Reputation: 59
I am trying to parse a CSV file using JakartaCommons-csv
Sample input file
Field1,Field2,Field3,Field4,Field5
"Ryan, R"u"bianes"," [email protected]","29445","626","South delhi, Rohini 122001"
Formatter: CSVFormat.newFormat(',').withIgnoreEmptyLines().withQuote('"') CSV_DELIMITER is ,
Output
Exception: Caused by: java.io.IOException: (line 2) invalid char between encapsulated token and delimiter
Upvotes: 3
Views: 5315
Reputation: 6289
The problem here is that the quotes are not properly escaped. Your parser doesn't handle that. Try univocity-parsers as this is the only parser for java I know that can handle unescaped quotes inside a quoted value. It is also 4 times faster than Commons CSV. Try this code:
//configure the parser to handle your situation
CsvParserSettings settings = new CsvParserSettings();
settings.setHeaderExtractionEnabled(true); //uses first line as headers
settings.setUnescapedQuoteHandling(STOP_AT_CLOSING_QUOTE);
settings.trimQuotedValues(true); //trim whitespace around values in quotes
//create the parser
CsvParser parser = new CsvParser(settings);
String input = "" +
"Field1,Field2,Field3,Field4,Field5\n" +
"\"Ryan, R\"u\"bianes\",\" [email protected]\",\"29445\",\"626\",\"South delhi, Rohini 122001\"";
//parse your input
List<String[]> rows = parser.parseAll(new StringReader(input));
//print the parsed values
for(String[] row : rows){
for(String value : row){
System.out.println('[' + value + ']');
}
System.out.println("-----");
}
This will print:
[Ryan, R"u"bianes]
[[email protected]]
[29445]
[626]
[South delhi, Rohini 122001]
-----
Hope it helps.
Disclosure: I'm the author of this library, it's open source and free (Apache 2.0 license)
Upvotes: 0
Reputation: 718916
The problem is that your file is not following the accepted standard for quoting in CSV files. The correct way to represent a quote in a quoted string is by repeating the quote.
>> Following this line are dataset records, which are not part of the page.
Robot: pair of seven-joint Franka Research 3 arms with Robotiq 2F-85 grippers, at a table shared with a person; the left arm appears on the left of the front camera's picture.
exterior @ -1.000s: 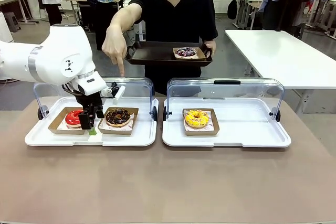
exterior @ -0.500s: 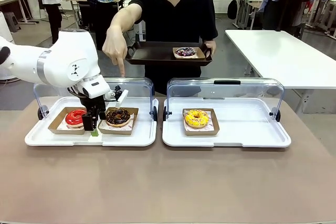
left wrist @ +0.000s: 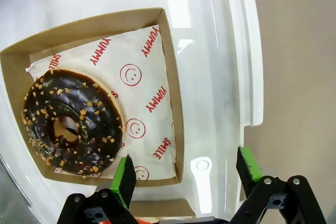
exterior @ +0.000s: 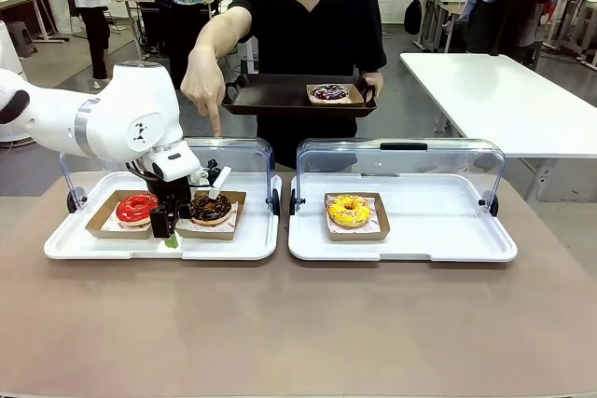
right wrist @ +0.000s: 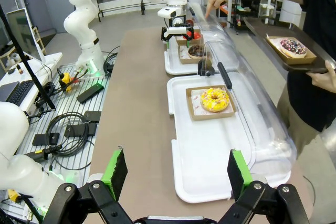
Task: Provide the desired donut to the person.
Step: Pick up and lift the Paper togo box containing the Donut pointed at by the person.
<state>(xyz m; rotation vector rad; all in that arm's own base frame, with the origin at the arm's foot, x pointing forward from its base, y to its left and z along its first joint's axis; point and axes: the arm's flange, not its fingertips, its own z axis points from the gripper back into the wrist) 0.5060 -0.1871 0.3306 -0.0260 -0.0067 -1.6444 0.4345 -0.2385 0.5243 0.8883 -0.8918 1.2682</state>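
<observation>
Chocolate donut (left wrist: 71,121) sits in cardboard box (left wrist: 176,119). Left gripper (left wrist: 186,170) open at box corner, one finger over box edge. Person's hand (exterior: 203,90) points down above box. Right gripper (right wrist: 173,174) open, well away from box.

L gripper (exterior: 175,223) is low btwn red donut box (exterior: 99,221) & choc donut box (exterior: 213,233), tight on both sides. Clear lids stand open at the back: L lid (exterior: 238,151) & R lid (exterior: 401,160) block that way. Person's pointing hand (exterior: 203,90) hangs over L lid. Trays are free from top & front. R tray (exterior: 448,221) has lots of bare room round yellow donut box (exterior: 378,227). Table (exterior: 298,323) in front is bare.
</observation>
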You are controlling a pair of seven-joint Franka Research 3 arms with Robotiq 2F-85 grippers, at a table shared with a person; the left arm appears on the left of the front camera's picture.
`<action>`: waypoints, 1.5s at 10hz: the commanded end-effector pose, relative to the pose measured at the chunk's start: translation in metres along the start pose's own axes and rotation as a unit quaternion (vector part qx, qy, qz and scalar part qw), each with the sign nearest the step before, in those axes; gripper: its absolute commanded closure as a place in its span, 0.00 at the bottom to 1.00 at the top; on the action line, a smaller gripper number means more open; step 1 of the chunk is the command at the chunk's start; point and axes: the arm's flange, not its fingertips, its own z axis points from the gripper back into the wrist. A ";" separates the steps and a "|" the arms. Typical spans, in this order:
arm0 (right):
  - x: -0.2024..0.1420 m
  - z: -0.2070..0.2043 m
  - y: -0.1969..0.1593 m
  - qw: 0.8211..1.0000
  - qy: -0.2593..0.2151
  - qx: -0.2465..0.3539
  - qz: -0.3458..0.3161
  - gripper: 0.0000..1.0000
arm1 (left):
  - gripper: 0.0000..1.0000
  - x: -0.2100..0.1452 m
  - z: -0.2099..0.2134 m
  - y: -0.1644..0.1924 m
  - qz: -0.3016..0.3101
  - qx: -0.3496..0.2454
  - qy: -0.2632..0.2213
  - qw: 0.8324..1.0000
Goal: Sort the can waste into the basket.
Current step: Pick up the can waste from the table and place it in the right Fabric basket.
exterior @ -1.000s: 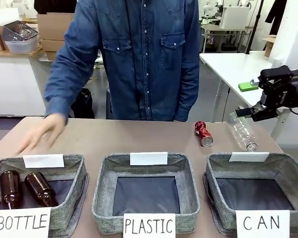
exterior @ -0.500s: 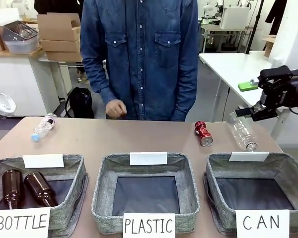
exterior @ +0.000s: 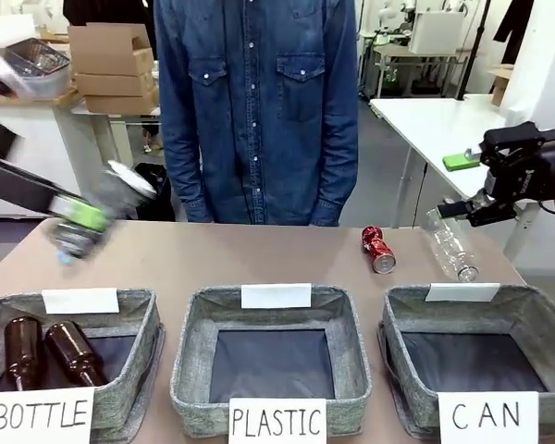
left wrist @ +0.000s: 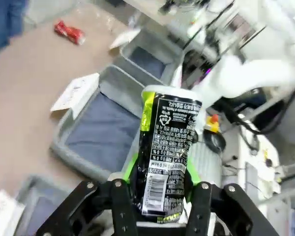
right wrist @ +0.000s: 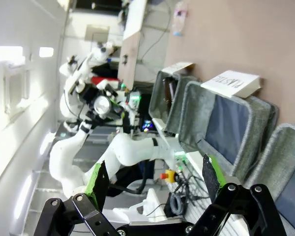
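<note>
A black-and-silver can (left wrist: 169,128) with a green stripe stands between my left gripper's (left wrist: 160,174) green pads, and the gripper is shut on it. From the front, that left gripper (exterior: 94,211) is blurred, holding the can (exterior: 122,188) above the table's far left. A red can (exterior: 379,250) lies on the table behind the grey basket (exterior: 536,310) labelled "CAN"; it also appears as the red can (left wrist: 69,32) in the left wrist view. My right gripper (exterior: 462,208) hovers at the far right, and its jaws (right wrist: 152,182) stand open with nothing between them.
A clear plastic bottle (exterior: 451,246) lies beside the red can, another plastic bottle (exterior: 71,245) at the far left. The BOTTLE basket (exterior: 139,305) holds two brown bottles; the PLASTIC basket (exterior: 347,305) sits in the middle. A person (exterior: 259,111) stands at the far edge.
The person's hand left a plastic bottle at the far left and drew back. My left arm has swung in from the left with the can. The right arm has not moved.
</note>
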 end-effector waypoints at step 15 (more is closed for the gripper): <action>-0.129 0.201 -0.011 0.963 -0.133 -0.235 -0.017 0.00 | 0.60 0.150 -0.411 -0.066 -0.227 -0.115 0.173 0.951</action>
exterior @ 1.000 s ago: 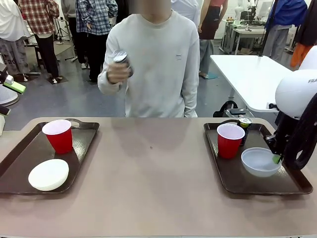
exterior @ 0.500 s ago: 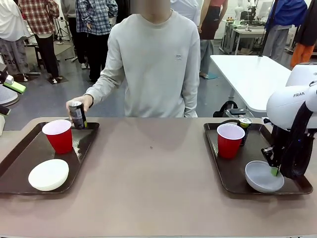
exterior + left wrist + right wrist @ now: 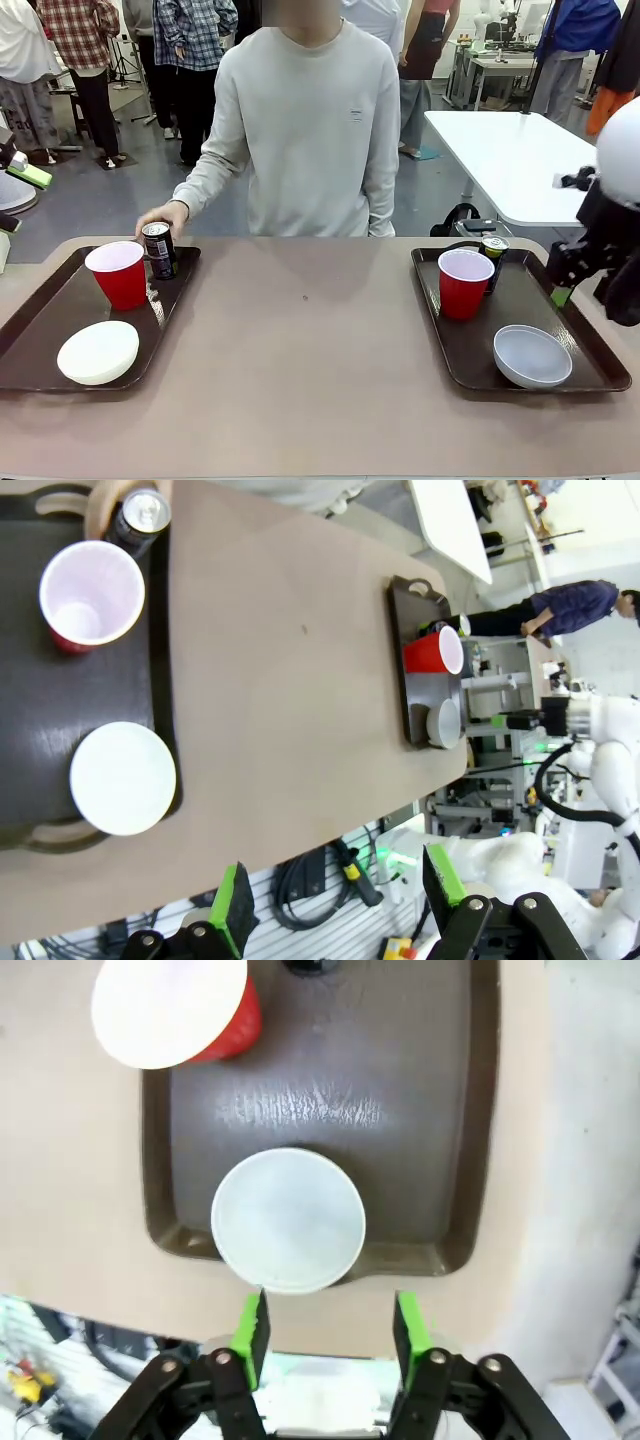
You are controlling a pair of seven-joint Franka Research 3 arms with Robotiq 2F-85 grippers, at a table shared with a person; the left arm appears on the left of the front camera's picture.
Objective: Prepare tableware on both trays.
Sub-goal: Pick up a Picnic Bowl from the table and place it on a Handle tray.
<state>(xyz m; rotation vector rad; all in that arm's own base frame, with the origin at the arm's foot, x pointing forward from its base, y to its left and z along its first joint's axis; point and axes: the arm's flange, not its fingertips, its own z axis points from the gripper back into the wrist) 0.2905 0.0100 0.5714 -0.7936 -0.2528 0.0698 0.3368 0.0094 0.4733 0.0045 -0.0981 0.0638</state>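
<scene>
Bowl (image 3: 288, 1220) sits on tray (image 3: 400, 1175) beyond right gripper (image 3: 327, 1329), spread empty.

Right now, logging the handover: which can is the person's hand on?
The can on the left tray, behind the red cup. The other can stands untouched on the right tray.

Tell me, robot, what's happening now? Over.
Both grippers open, empty. Right bowl sits on right tray. Person's hand holds can on left tray.
</scene>
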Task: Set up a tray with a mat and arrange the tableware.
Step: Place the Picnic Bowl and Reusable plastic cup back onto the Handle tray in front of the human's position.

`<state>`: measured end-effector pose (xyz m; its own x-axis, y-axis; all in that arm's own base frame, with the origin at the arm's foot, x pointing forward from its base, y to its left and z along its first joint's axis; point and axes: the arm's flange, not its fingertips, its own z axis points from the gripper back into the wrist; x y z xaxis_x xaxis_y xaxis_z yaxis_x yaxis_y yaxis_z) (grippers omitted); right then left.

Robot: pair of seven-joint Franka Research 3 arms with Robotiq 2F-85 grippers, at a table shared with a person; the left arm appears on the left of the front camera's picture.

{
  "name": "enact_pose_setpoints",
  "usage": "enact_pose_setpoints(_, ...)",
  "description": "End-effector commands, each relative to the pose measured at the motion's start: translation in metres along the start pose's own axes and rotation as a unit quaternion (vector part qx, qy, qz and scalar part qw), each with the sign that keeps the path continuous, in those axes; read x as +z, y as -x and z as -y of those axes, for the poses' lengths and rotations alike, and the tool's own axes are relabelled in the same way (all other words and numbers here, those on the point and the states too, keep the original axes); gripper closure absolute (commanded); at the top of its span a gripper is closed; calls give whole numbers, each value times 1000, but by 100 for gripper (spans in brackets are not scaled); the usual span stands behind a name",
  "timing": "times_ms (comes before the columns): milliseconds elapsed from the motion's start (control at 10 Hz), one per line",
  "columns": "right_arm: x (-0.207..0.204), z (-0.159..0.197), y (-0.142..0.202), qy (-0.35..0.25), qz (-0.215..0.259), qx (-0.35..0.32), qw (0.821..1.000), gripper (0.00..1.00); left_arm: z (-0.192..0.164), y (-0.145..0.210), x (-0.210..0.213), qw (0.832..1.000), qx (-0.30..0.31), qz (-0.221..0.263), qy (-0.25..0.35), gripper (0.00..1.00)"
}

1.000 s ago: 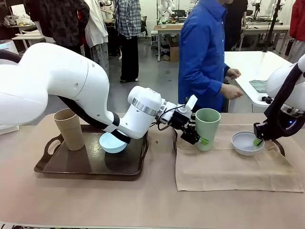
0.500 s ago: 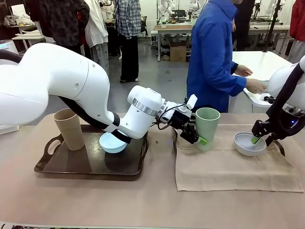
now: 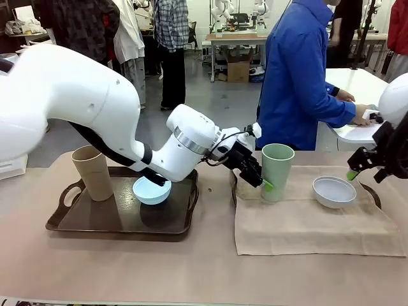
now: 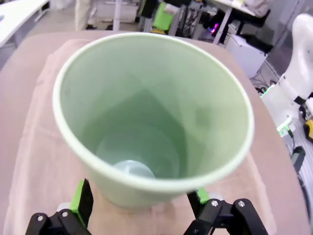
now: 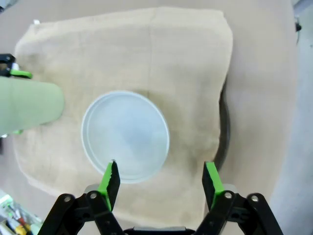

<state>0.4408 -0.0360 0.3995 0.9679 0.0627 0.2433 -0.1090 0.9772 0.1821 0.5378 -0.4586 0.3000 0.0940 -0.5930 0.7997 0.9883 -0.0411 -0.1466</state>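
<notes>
A pale green cup (image 3: 278, 171) stands upright on the beige mat (image 3: 306, 223), which lies over a dark tray (image 3: 376, 194). My left gripper (image 3: 262, 182) is low at the cup's left side. In the left wrist view its green pads (image 4: 82, 200) flank the base of the cup (image 4: 151, 122), open. The white bowl (image 3: 333, 190) rests on the mat's right part. My right gripper (image 3: 364, 172) hangs open above and to the right of it, and the bowl (image 5: 124, 134) lies beyond its spread fingers (image 5: 111, 176). A tan-brown cup (image 3: 92, 172) and a light blue bowl (image 3: 152, 190) sit on the left tray (image 3: 115, 220).
A person in a blue coat (image 3: 299, 76) stands at the far side, turned toward a white table (image 3: 357, 83) at the back right. The dark rim (image 5: 224, 132) of the right tray pokes out past the mat's edge. Bare tabletop (image 3: 191, 268) runs along the front.
My right gripper has let go of the white bowl and risen up and to the right. My left gripper has eased back slightly from the green cup, which stayed put. The person stepped right.
</notes>
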Motion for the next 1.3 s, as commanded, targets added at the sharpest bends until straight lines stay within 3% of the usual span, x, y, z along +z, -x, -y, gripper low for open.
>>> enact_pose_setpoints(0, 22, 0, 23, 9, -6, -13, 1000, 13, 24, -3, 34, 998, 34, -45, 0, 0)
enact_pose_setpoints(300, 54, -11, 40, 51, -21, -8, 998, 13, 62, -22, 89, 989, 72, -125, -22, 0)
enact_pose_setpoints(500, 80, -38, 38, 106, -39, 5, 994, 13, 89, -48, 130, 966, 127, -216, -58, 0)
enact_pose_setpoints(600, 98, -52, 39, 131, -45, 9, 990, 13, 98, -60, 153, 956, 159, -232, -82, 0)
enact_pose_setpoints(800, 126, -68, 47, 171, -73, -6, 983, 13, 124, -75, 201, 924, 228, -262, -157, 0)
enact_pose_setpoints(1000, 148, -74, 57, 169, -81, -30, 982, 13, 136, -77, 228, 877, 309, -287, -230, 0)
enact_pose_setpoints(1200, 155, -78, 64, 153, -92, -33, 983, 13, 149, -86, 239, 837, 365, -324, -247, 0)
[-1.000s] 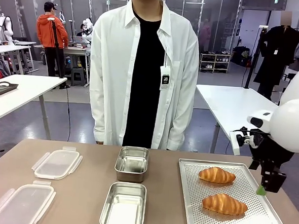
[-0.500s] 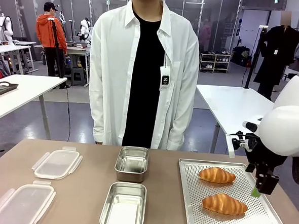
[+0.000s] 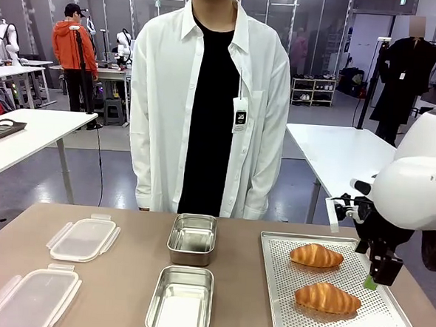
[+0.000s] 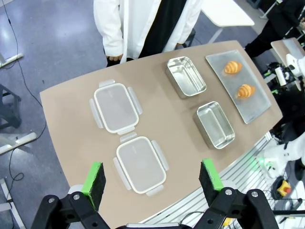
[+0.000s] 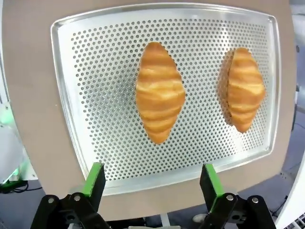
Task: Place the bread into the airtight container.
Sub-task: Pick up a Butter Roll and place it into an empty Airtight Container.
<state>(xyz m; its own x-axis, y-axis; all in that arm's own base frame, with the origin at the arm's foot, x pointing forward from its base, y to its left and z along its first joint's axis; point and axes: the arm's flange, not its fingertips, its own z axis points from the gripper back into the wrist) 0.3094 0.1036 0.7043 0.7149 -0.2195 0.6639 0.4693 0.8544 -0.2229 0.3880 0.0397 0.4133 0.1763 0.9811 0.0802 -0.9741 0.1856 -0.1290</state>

For example.
Field1,Field2,Field3,Field4,Field5
"Ryan, R""u""bianes"," [email protected]","29445","626","South delhi, Rohini 122001"
If you restrict yourself to the standard form of CSV quoting, the Apache Commons CSV parser should work.
Unfortunately, it is not feasible to write a consistent parser for your variant format because there is no way disambiguate an embedded comma and a field separator if you need to represent a field containing "Ryan R","baines
".
The rules for quoting in CSV files are set out in various places including RFC 4180.
Upvotes: 3